[Required work]
For the string "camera", search the entries below and copy every line where it appears.

[Given information]
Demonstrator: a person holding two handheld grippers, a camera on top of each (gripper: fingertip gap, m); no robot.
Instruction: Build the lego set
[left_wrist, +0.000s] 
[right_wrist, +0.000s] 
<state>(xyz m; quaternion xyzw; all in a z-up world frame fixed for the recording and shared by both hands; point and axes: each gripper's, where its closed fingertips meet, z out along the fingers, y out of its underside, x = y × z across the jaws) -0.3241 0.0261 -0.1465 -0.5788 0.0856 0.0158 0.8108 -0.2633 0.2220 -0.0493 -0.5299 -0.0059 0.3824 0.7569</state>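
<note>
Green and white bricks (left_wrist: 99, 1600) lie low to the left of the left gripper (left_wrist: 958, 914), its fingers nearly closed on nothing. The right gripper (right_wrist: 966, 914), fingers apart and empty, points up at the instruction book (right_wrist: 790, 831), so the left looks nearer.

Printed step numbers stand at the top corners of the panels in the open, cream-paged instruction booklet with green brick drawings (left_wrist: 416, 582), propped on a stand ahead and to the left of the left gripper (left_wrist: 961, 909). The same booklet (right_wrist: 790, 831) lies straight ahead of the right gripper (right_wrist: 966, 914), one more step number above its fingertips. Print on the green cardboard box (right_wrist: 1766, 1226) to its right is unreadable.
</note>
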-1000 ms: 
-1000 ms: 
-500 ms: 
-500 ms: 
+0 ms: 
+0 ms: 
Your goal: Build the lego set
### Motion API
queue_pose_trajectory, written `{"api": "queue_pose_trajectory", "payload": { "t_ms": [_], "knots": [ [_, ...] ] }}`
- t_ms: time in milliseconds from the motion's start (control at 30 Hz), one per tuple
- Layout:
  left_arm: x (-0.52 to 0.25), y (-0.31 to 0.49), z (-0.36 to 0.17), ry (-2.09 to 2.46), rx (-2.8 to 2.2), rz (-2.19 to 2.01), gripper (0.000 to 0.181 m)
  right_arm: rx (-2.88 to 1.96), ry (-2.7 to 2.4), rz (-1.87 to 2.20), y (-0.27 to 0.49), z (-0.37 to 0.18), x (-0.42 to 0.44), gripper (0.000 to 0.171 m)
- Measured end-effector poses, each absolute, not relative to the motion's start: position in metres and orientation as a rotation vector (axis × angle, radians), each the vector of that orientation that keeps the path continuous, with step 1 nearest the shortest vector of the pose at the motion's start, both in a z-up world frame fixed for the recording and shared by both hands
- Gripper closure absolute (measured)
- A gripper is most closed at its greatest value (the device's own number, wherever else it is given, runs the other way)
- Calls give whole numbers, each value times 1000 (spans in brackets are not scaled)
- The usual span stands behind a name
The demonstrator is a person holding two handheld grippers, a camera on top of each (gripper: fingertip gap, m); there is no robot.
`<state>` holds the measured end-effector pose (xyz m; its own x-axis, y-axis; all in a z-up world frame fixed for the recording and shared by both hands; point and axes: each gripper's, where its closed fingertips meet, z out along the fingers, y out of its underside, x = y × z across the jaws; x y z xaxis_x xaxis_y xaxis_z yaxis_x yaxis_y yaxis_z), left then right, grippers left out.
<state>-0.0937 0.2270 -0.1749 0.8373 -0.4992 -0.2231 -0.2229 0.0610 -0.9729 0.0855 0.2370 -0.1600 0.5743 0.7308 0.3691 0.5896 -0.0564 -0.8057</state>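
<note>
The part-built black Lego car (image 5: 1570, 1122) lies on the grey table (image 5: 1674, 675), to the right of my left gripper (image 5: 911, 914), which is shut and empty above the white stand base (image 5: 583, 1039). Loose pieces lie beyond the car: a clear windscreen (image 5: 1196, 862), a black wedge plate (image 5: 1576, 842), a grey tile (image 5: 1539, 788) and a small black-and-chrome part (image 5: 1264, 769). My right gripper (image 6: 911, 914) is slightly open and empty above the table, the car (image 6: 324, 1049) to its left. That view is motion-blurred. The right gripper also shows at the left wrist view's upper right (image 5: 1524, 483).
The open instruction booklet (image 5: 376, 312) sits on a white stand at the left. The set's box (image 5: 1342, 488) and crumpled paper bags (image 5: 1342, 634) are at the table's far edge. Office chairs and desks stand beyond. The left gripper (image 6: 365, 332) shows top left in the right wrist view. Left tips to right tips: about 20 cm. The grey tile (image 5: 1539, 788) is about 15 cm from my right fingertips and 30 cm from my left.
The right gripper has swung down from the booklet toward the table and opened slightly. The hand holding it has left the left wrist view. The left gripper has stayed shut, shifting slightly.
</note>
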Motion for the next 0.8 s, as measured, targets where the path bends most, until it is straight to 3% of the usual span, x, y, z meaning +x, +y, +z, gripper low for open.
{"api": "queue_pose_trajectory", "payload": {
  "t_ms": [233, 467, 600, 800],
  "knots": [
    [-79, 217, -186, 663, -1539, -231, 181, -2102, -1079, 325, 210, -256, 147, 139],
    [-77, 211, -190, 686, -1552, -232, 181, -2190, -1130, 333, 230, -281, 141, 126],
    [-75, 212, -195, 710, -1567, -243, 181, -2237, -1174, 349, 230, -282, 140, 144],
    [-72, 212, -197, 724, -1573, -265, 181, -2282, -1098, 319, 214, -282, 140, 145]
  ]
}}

[Completed task]
Demonstrator: a person holding two handheld grippers, a camera on top of each (gripper: fingertip gap, m); no robot.
The demonstrator is a person holding two handheld grippers, a camera on top of each (gripper: fingertip gap, m); there is no robot.

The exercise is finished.